• **What you should do**
Would you return exactly the lines below from the line with "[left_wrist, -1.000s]" through the line with "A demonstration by", both included, and nothing else, leaving out the pictures?

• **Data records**
::::

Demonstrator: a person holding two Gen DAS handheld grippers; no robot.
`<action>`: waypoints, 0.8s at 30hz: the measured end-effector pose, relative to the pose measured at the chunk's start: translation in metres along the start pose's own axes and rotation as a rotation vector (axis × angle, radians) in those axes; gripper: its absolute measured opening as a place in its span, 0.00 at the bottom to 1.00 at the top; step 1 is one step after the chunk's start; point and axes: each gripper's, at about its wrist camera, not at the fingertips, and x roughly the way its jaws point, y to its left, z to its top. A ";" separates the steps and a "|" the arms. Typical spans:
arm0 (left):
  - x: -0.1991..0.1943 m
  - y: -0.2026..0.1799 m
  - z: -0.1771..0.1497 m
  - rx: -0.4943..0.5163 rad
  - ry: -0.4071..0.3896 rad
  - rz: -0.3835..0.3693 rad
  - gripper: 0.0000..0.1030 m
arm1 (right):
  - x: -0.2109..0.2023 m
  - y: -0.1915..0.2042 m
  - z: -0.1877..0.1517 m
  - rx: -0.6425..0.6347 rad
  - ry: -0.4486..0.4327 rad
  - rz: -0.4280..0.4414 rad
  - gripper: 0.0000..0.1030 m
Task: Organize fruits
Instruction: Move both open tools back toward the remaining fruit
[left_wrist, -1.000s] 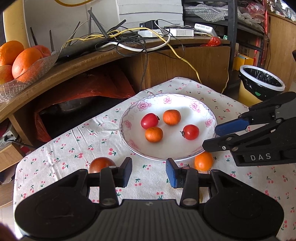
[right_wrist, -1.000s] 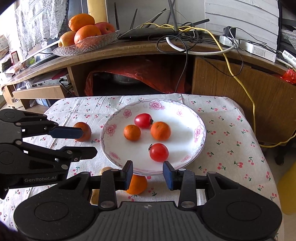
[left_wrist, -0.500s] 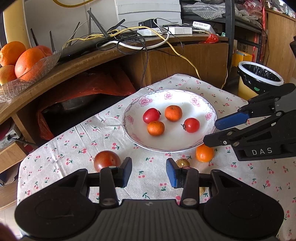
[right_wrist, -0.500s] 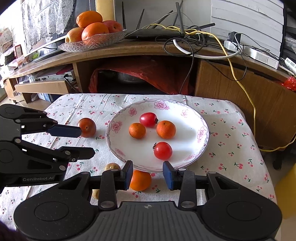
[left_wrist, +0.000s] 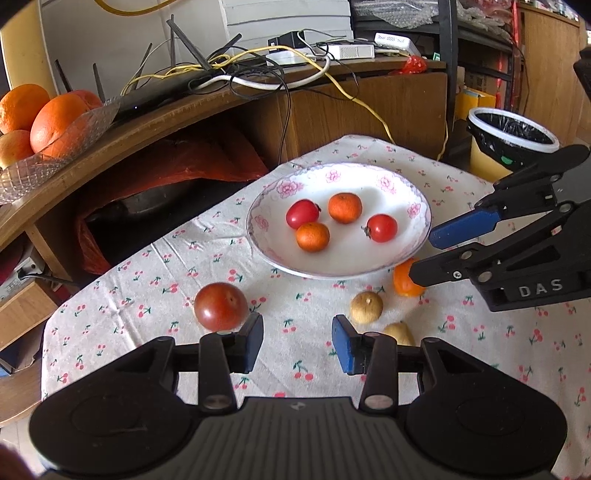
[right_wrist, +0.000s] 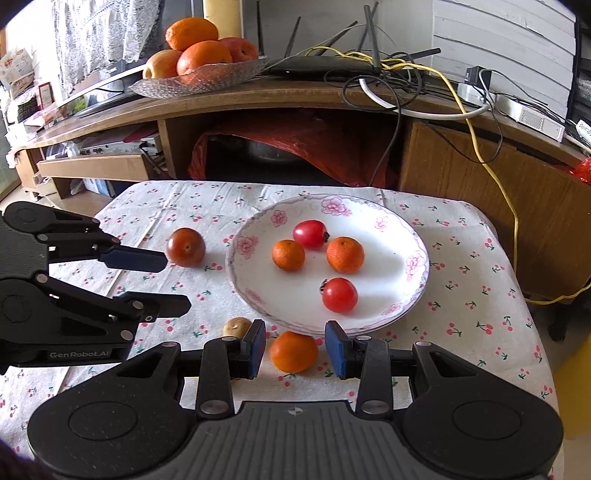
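Observation:
A white flowered plate (left_wrist: 373, 267) (right_wrist: 384, 317) on the cherry-print cloth holds two red tomatoes and two small oranges. A dark red tomato (left_wrist: 221, 306) (right_wrist: 185, 246) lies left of the plate. A small orange (left_wrist: 404, 282) (right_wrist: 293, 351) lies at the plate's near rim, with two tan longans (left_wrist: 366, 307) beside it. My left gripper (left_wrist: 297, 345) is open and empty, just behind the dark tomato and the longans. My right gripper (right_wrist: 295, 345) is open, its jaws either side of the loose orange, not touching it.
A wooden shelf behind the table carries a glass bowl of large oranges (left_wrist: 44, 122) (right_wrist: 199, 59), a router and tangled cables (left_wrist: 258, 74). A lined bin (left_wrist: 511, 142) stands at the right. A red bag fills the shelf opening (right_wrist: 288, 147).
Both grippers have drawn back from the plate, so more of the cloth, the dark tomato and the longans have come into view. Both stay open. No fruit has moved.

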 end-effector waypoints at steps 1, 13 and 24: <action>0.000 0.000 -0.002 0.004 0.005 0.000 0.48 | -0.001 0.002 -0.001 -0.003 0.002 0.008 0.31; -0.003 0.011 -0.012 0.011 0.024 0.011 0.48 | 0.011 0.029 -0.009 -0.035 0.067 0.127 0.31; 0.018 0.036 0.006 -0.066 -0.004 0.070 0.49 | 0.026 0.036 -0.007 -0.038 0.098 0.149 0.33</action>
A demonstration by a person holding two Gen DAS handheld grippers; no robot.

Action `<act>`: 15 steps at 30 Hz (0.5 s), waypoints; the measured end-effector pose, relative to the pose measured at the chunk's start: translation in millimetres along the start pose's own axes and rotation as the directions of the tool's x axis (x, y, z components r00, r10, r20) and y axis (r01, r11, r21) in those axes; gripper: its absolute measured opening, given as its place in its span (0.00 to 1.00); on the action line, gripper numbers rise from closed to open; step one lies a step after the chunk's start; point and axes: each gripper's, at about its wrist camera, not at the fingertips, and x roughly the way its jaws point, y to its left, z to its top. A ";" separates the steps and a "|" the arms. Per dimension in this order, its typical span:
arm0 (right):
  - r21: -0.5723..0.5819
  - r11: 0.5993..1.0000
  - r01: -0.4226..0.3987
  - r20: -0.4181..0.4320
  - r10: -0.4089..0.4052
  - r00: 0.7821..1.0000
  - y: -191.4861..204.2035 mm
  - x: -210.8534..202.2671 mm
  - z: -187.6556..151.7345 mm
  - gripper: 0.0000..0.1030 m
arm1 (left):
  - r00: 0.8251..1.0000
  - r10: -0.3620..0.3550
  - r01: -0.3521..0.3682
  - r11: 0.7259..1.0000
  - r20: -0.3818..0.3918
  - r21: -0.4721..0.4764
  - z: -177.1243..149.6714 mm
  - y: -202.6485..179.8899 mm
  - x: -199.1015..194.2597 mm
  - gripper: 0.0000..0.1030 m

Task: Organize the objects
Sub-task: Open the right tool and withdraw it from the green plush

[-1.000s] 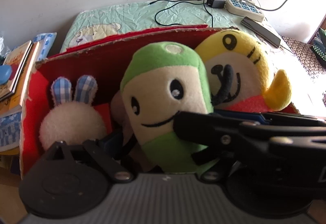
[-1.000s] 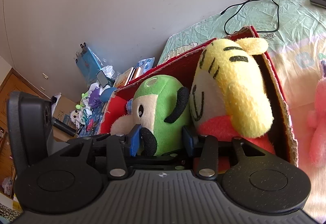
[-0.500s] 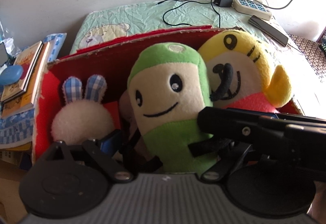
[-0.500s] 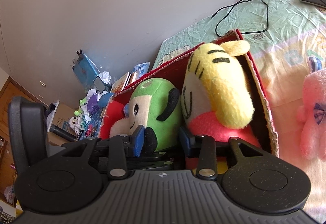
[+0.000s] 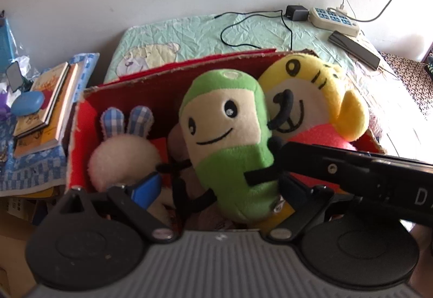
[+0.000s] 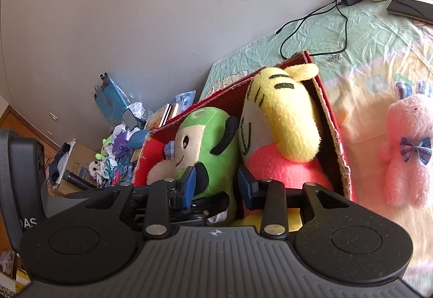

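left hand-held gripper spread, just opened wider, green plush seen between fingers unpressed | right hand-held gripper half-closed on green plush's black arm | plush inside red box on bed, near wall edge

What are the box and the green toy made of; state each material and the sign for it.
Red box: looks like corrugated cardboard with a matte red facing; its torn top edges show raw brown board.
Green toy: seems to be short-pile plush over soft stuffing; the surface is fuzzy and matte, with a stitched black smile. The filling itself cannot be seen.
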 end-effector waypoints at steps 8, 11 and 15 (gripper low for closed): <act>-0.013 1.000 0.006 0.035 -0.005 0.999 3.7 -18.5 -7.8 0.37 | 0.999 0.021 -0.021 1.000 0.028 -0.015 -7.8 -1.2 -22.2 0.90; -0.019 1.000 0.007 0.047 -0.006 0.999 5.6 -25.3 -11.2 0.37 | 0.998 0.037 -0.036 0.999 0.042 -0.011 -11.8 -5.7 -30.8 0.90; -0.027 1.000 0.002 0.058 -0.001 0.998 7.9 -33.2 -15.9 0.38 | 0.997 0.050 -0.049 0.999 0.053 -0.014 -17.7 -8.9 -40.9 0.90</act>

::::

• **Exercise output**
[left_wrist, -1.000s] 
[right_wrist, -1.000s] 
[left_wrist, -0.500s] 
[right_wrist, -0.500s] 
[left_wrist, +0.000s] 
[right_wrist, +0.000s] 
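Observation:
A white flowered plate (left_wrist: 373, 267) (right_wrist: 384, 317) on the cherry-print cloth holds two red tomatoes and two small oranges. A dark red tomato (left_wrist: 221, 306) (right_wrist: 185, 246) lies left of the plate. A small orange (left_wrist: 404, 282) (right_wrist: 293, 351) lies at the plate's near rim, with two tan longans (left_wrist: 366, 307) beside it. My left gripper (left_wrist: 297, 345) is open and empty, just behind the dark tomato and the longans. My right gripper (right_wrist: 295, 345) is open, its jaws either side of the loose orange, not touching it.
A wooden shelf behind the table carries a glass bowl of large oranges (left_wrist: 44, 122) (right_wrist: 199, 59), a router and tangled cables (left_wrist: 258, 74). A lined bin (left_wrist: 511, 142) stands at the right. A red bag fills the shelf opening (right_wrist: 288, 147).
Both grippers have drawn back from the plate, so more of the cloth, the dark tomato and the longans have come into view. Both stay open. No fruit has moved.
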
 end-effector waypoints at steps 1, 13 and 24: <action>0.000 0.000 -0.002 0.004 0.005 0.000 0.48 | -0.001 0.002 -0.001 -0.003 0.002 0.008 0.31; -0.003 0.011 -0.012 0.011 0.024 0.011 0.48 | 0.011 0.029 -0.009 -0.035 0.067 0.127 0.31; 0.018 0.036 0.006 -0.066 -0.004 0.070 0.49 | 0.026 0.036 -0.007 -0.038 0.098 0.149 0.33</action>
A demonstration by a person holding two Gen DAS handheld grippers; no robot.

That is the complete output.